Amongst the players, personalities emerge. Tim Paine is very good off the field and (I suspect) that avoids too much whispering about his work on it. Aaron Finch is self-effacing and clearly a decent man, horribly hung out to dry by his coach when he did the right thing by the team and refused an early DRS review when he thought he was probably out – he wasn’t, to Langer’s disgust. Nathan Lyon has zero affectations and an almost child-like wonder that he’s there at all. Patrick Cummins seems to be disguising a lurking sideways look at the camera as cautiously self-aware as Lyon is not. Marnus Labuschagne is endearingly eccentric, with the air of a kid who won a Make A Wish competition for all his abundant talent. And Steven Smith – strange, self-absorbed, damaged – but brilliant with bat in hand and, with an unshowy awkwardness in front of cameras that screams authenticity, much the most compelling character of the lot. There’s a fascinating film to be made just following him – no sound, no context, no exposition.

Ball Six – Highs and Lows

There’s much more awareness of mental health in cricket these days and that’s a good thing – indeed, Glenn Maxwell, one of the players featured, has been at the forefront of actively managing his MH. It’s shocking to see (and to see it repeated over and over again) the extremes of the reactions to victory and defeat (both of which are inevitable in the life of any sportsperson).
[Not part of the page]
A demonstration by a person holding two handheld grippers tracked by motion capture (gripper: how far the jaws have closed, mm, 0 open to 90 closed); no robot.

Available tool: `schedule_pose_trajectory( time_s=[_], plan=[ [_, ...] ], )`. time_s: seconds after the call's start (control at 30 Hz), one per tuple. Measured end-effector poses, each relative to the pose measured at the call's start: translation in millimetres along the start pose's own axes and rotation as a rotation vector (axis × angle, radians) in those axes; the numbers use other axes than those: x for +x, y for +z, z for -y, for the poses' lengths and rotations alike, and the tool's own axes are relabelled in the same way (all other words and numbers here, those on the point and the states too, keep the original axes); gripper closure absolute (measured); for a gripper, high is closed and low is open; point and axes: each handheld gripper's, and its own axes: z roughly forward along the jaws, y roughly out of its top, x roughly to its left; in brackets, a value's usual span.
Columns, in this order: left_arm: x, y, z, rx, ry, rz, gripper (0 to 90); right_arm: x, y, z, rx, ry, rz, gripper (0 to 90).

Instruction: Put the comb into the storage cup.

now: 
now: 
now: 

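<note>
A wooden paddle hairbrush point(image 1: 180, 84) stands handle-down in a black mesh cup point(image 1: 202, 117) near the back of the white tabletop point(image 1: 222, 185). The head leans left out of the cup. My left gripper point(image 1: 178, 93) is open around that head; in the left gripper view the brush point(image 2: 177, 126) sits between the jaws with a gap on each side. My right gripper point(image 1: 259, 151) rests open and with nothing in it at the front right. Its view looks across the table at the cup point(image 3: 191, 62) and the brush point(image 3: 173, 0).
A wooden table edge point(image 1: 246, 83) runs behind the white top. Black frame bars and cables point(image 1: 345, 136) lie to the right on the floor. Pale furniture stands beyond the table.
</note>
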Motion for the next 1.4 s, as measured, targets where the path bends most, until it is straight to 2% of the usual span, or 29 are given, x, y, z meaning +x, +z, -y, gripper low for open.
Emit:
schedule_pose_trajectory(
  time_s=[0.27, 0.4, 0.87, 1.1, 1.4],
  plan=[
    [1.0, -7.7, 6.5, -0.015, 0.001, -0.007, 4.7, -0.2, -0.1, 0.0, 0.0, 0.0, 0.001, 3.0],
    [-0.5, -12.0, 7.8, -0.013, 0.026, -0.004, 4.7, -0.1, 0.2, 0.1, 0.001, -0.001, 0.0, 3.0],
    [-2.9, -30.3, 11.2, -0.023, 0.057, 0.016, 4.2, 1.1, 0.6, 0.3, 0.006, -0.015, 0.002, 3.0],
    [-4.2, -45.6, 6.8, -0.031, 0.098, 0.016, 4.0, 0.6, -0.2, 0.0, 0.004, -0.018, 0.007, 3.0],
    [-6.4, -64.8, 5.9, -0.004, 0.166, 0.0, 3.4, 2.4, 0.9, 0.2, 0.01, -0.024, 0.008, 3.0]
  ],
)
That the highs are so high is to be expected, but the silence, the introspection, the despair of defeat stands in such contradiction that one wonders how such swings can be handled psychologically, sometimes within a few days of each other. We do see the steps taken (usually successfully) to rebuild morale and (see Ball One) we don’t know how representative the thousand yard stares into a silent changing room might be, but the humourless absence of perspective is troubling. Of course, the saying goes that “Show me a good loser and I’ll show you a loser”, and there’s much in that, but knowing that so many cricketers appear to find the mental side of life a challenge, it’s not a good look. Well, not to a casual non-expert like me anyway.